Does ones option enrich the strengthening of a democratic and pluralistic system?

This same Monday, speaking before the diplomatic corps, the government denied that the electoral race was being conducted without transparency, competition or pluralism.  Nevertheless, the opposition cites a lack of conditions for the process and terms it a “farce.” They’ve called on the population to exercise their right to abstain as a demonstration of their rejection of the electoral system.

“Voting is a right.  The decision to vote or not to vote or that of voting for a particular option should be assumed by each person from the interior of their conscience.  In the light of the Gospel and of the church’s social doctrine, a Catholic should make a conscious decision whether the option they select is consistent with the construction of a more just society, in favor of the common good of all the people, and enriches the strengthening of a democratic and pluralistic political system in the country,” indicated the pastoral message.
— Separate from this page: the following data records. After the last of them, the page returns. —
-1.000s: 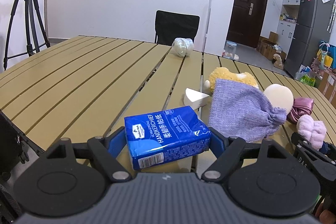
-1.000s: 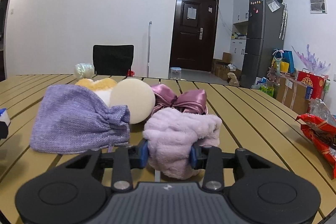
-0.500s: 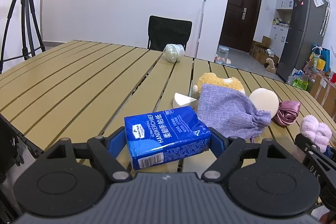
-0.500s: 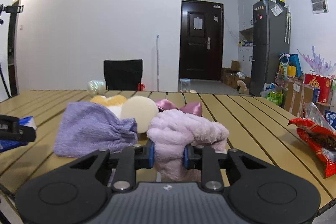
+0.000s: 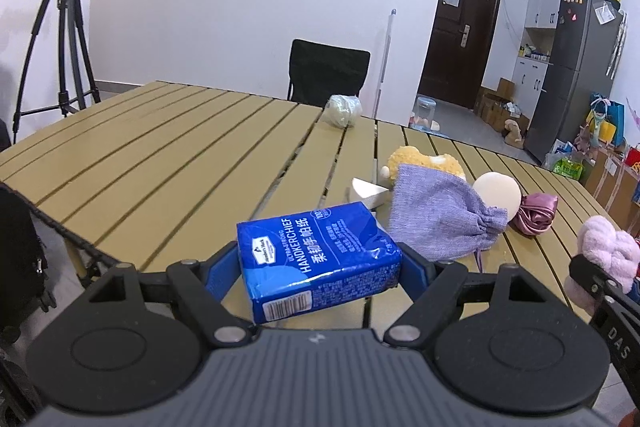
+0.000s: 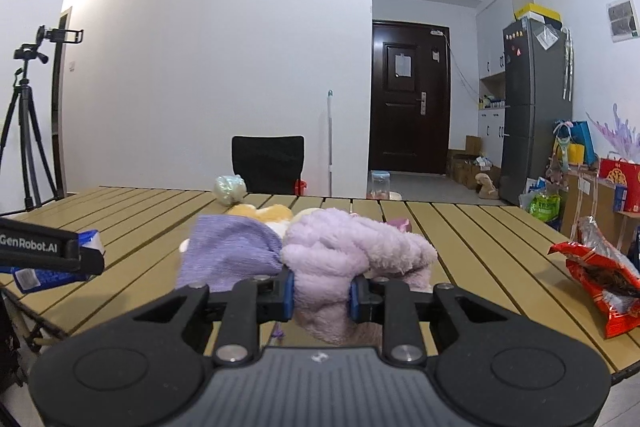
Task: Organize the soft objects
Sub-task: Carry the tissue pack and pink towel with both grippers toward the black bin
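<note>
My left gripper is shut on a blue handkerchief tissue pack, held above the table's near edge. My right gripper is shut on a fluffy pink cloth, lifted off the wooden slat table; that cloth also shows at the right edge of the left wrist view. On the table lie a purple knit pouch, a yellow plush toy, a round cream sponge, a white wedge sponge and a pink satin scrunchie.
A pale wrapped ball sits near the table's far edge by a black chair. A red snack bag lies at the table's right side. A tripod stands at the left, a fridge at the right.
Both grippers have drawn back and risen with their loads. The right gripper squeezed tighter on the pink cloth and lifted it off the table.
</note>
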Motion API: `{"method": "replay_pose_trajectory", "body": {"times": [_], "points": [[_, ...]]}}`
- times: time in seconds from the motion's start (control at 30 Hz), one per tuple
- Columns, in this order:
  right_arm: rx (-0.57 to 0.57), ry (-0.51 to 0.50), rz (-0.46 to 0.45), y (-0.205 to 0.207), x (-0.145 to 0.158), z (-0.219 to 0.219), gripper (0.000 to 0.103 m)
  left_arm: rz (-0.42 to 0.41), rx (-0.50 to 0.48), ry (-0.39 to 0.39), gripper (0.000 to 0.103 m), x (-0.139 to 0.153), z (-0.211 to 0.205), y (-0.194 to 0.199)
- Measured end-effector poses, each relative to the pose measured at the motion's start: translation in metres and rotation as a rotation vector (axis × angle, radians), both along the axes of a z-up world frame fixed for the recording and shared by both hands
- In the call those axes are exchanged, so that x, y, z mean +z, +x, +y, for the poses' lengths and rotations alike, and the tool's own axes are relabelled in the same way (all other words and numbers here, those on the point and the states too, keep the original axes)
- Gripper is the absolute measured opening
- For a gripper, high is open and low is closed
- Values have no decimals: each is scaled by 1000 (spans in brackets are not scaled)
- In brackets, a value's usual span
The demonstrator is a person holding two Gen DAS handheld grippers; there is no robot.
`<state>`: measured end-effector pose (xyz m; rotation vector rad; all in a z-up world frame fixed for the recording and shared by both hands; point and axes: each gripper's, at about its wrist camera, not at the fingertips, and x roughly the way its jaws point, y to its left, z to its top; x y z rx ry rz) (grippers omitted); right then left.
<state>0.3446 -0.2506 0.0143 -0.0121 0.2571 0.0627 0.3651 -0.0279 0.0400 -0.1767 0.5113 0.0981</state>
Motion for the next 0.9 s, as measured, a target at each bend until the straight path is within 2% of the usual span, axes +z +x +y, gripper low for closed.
{"method": "replay_pose_trajectory", "body": {"times": [0.57,0.9], "points": [[65,-26,7,-94,-6,14,24,-34,-6,5,81,-3,15,-86],[99,-56,55,-136,-21,28,24,7,-8,18,81,-18,25,-130]]}}
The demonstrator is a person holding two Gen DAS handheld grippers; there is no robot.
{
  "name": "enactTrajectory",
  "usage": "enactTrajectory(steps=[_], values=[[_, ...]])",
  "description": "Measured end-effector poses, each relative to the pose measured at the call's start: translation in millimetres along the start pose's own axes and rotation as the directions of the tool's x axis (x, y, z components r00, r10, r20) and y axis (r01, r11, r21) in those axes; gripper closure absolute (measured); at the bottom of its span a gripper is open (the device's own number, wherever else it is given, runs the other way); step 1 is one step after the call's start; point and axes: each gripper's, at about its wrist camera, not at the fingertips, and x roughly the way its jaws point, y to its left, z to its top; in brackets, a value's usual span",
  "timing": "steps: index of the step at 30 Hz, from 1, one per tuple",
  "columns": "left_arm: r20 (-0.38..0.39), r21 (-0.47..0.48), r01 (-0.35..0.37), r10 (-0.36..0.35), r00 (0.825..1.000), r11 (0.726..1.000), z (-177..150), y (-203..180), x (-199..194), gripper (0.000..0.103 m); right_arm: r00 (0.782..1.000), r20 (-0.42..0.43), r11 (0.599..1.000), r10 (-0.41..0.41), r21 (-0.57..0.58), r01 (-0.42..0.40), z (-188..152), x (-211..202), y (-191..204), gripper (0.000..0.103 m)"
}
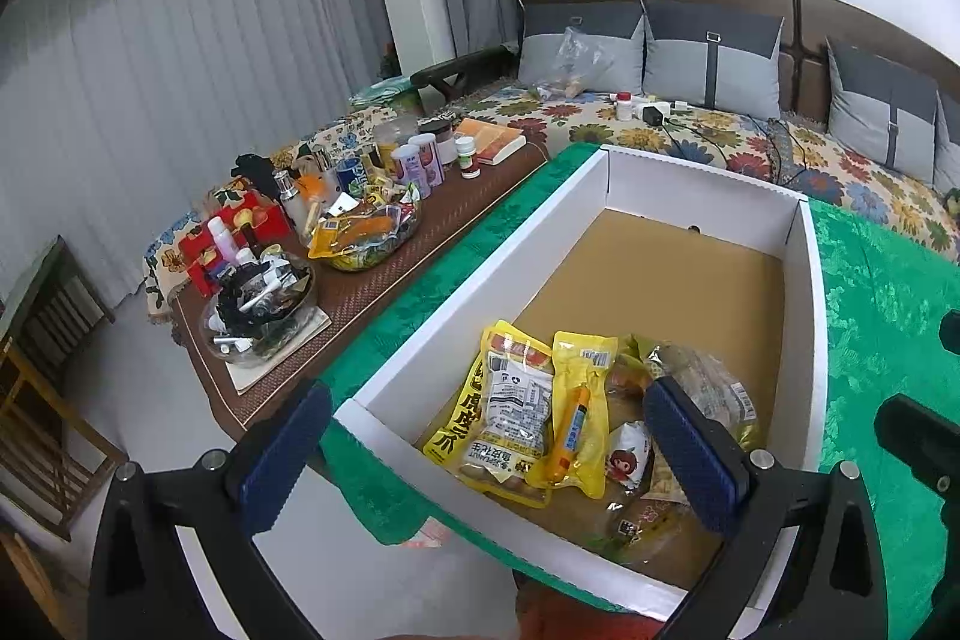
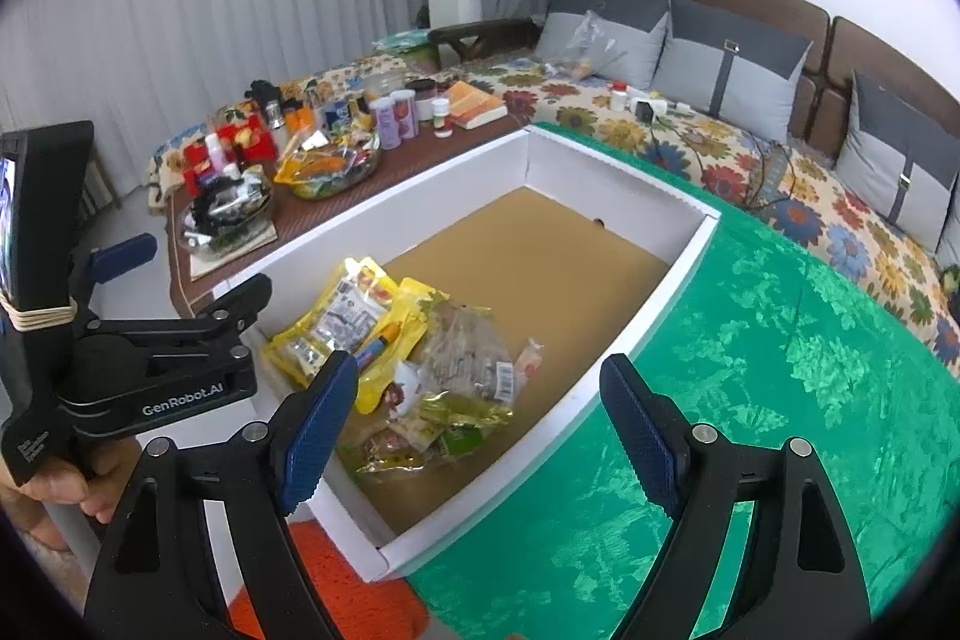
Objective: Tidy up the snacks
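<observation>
Both the left gripper (image 1: 489, 451) and the right gripper (image 2: 474, 430) stood wide apart, gripping nothing, above the near end of the white box (image 2: 606, 187). The snack packets (image 1: 540, 418) lay heaped inside at that near end, on its brown floor, and the box rested on a green cloth (image 2: 780, 370).

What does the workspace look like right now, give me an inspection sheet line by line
Surface: green tablecloth under a white box.
Job's things: snack packets piled at the box's near end; far end bare.
Clutter: side table crowded with bottles, jars, bowls.
Grippers: left gripper and right gripper, jaws open, nothing held.
Cables: black cables on the sofa.
Surroundings: floral sofa, grey cushions, curtains.
</observation>
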Motion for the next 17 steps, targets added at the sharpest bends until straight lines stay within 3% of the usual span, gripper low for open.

In mid-June, in the days following the exclusion of the opposition from the elections, the Episcopal Conference issued a pronouncement deploring “any intent to create the conditions to impose a single party regime.”

“Maintaining hope doesn’t mean standing with folded arms”

The bishops took advantage of the occasion to recall that “In moments of crisis and tension it’s easy to give in to the temptation for violence,” and called on people “to act peacefully, respecting each person’s legitimate options and avoiding anything that threatens the physical and moral integrity of others. Peace is a gift of God, but also the fruit of justice and of human commitment.”

Similarly, they encouraged people to “never lose hope, especially in the darkest and most adverse moments.” Despite this, they noted that “having hope doesn’t mean standing with your arms folded.  It’s not resigning yourself, thinking that reality can’t be better, nor is it remaining indifferent, thinking we can do nothing to improve it.”

The Episcopal Conference asked every parish to organize twenty-four hour fast and prayer sessions beginning next October 6th at 6 pm.

Silence on immigration blockade of religious missionaries

Since the end of last year, the government has blocked the entry of Cuban, African and Haitian migrants who wish to cross through the country en route to the United States.  This immigration blockade has now also been extended to Catholic and Protestant missionaries.

The Interior Ministry (Gobernación) informed representatives from the Protestant churches that any missionary who wishes to travel to Nicaragua must be reported in advance, giving details of the objectives of their visit, and wait for their entry to be approved.

This Friday, Immigration denied entry to Catholic missionaries Eduardo Fernández and Ricardo Díaz, who were coming to offer a post-graduate course in Theology in the Jinotega diocese.  Bishop Enrique Herrera criticized the blockade placed on the missionaries.  Nonetheless, the Episcopal Conference made no reference to this situation in their pastoral message, and didn’t respond to any question from the media.